As it turns out, the biggest programming challenge so far has also been the most humbling: I just couldn't get base64 to hex conversion to work properly. It seemed like it should be a trivial problem; convert base64 to a series of bytes, convert the bytes to hexadecimal for printing. Yet every time I printed my results I would have errors. Worse yet, the errors were intermittent, meaning that some of the output was encoded properly and some was incomprehensible. After at least an hour of bug hunting, in a single ~50 line module, I finally realized that I was encoding 'a's as 01 instead of 10.
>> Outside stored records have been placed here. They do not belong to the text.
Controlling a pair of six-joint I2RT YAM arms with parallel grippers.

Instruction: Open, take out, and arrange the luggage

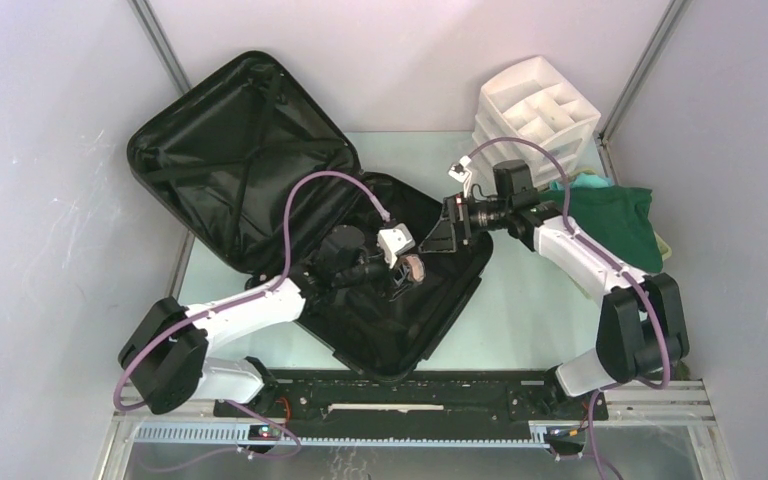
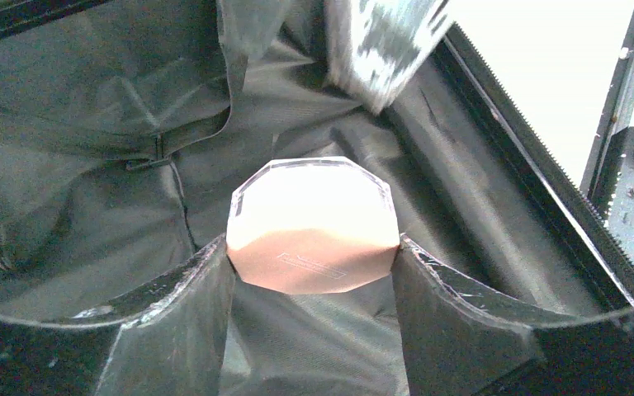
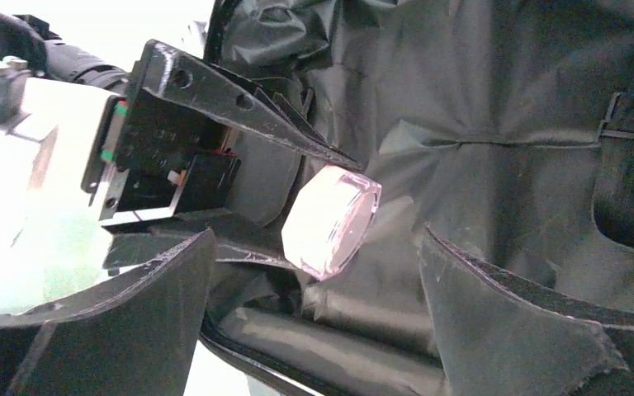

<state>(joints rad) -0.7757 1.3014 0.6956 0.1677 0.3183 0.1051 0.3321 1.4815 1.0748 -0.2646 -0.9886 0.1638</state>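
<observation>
The black luggage (image 1: 240, 150) lies open on the table, its lid leaning back at the left and its lined lower half (image 1: 400, 320) at the centre. My left gripper (image 1: 412, 268) is over the lower half, shut on a pink octagonal box (image 2: 314, 227) held between its fingertips. The box also shows in the right wrist view (image 3: 330, 221). My right gripper (image 1: 440, 235) is open and empty at the luggage's right rim, facing the box, its jaws wide apart.
A white three-tier drawer organizer (image 1: 538, 115) stands at the back right. A dark green cloth (image 1: 615, 220) lies over a pale basket at the right. The black lining (image 2: 74, 165) is loose and wrinkled. The luggage's zipper rim (image 2: 537, 165) runs close by.
</observation>
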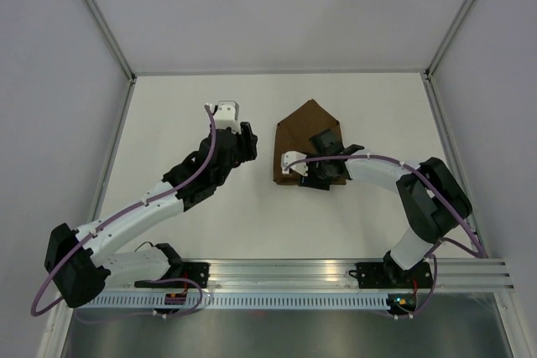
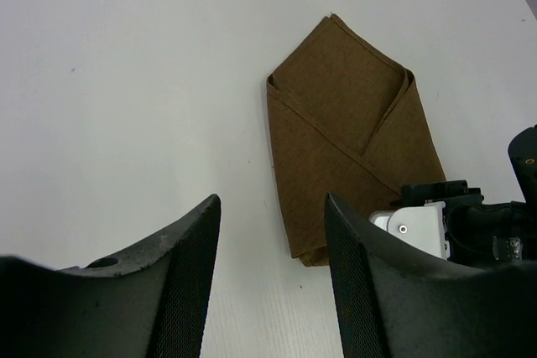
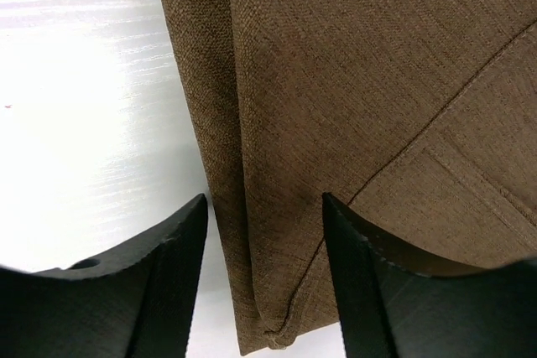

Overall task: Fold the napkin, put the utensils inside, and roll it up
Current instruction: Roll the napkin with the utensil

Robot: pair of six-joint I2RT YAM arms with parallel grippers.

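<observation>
- The napkin (image 1: 306, 133) lies flat on the table (image 1: 193, 115), folded into a pointed envelope. Its point faces away from the arm bases and its side flaps cross over the middle.
- Handling, as judged: light, soft, limp matte cloth whose folds may slip open if dragged. The best hold is the doubled long edge by the near corner, pinched through all layers.
- The utensil is not visible, and whether it sits inside the folds cannot be told. No containers are in view.
- The right gripper (image 3: 264, 199) has its fingers apart, straddling the napkin's left edge by its near corner and clamping nothing.
- The left gripper (image 2: 270, 207) has its fingers apart and is empty, off the napkin's left side and clear of it.
</observation>
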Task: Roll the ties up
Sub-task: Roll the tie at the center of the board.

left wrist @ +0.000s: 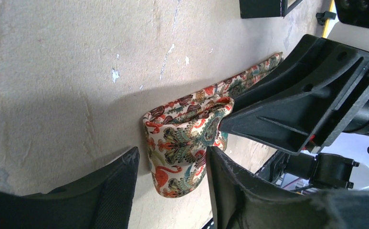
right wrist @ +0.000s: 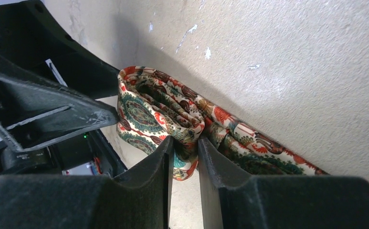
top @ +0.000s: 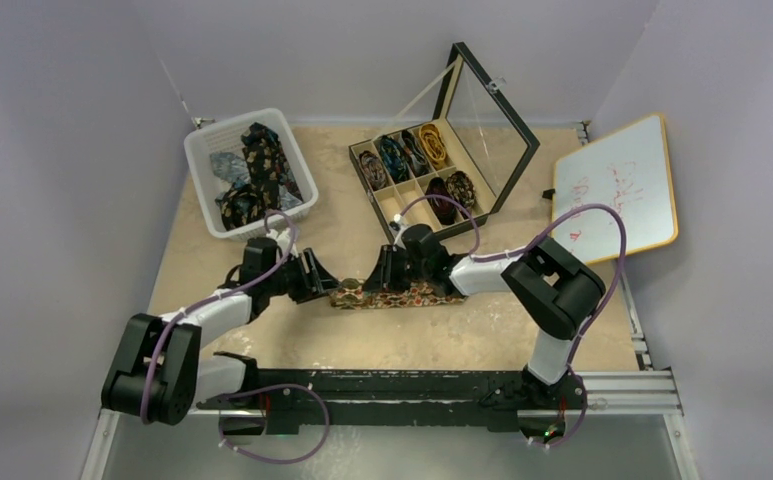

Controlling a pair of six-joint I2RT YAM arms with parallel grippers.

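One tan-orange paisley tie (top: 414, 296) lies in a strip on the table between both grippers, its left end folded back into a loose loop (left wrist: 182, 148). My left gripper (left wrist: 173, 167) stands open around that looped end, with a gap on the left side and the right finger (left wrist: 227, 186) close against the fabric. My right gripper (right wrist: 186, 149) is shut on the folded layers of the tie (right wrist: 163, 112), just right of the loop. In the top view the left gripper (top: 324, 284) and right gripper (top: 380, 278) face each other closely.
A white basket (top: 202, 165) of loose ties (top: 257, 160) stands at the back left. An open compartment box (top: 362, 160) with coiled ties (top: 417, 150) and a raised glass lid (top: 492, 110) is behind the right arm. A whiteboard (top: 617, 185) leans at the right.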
The first challenge set is almost finished, and I've already begun plans for the second. Given a reasonable estimate of increase in complexity of the problems, it seems fair to suggest that I could get to set 5 before the end of the semester.

At set 5, there is a notice that the set is significantly harder than the last set. I intend to pick one or two problems from the fifth set to work on, and include in the final report that I present to my advisor. After all, this will be the stage where things actually start to get interesting.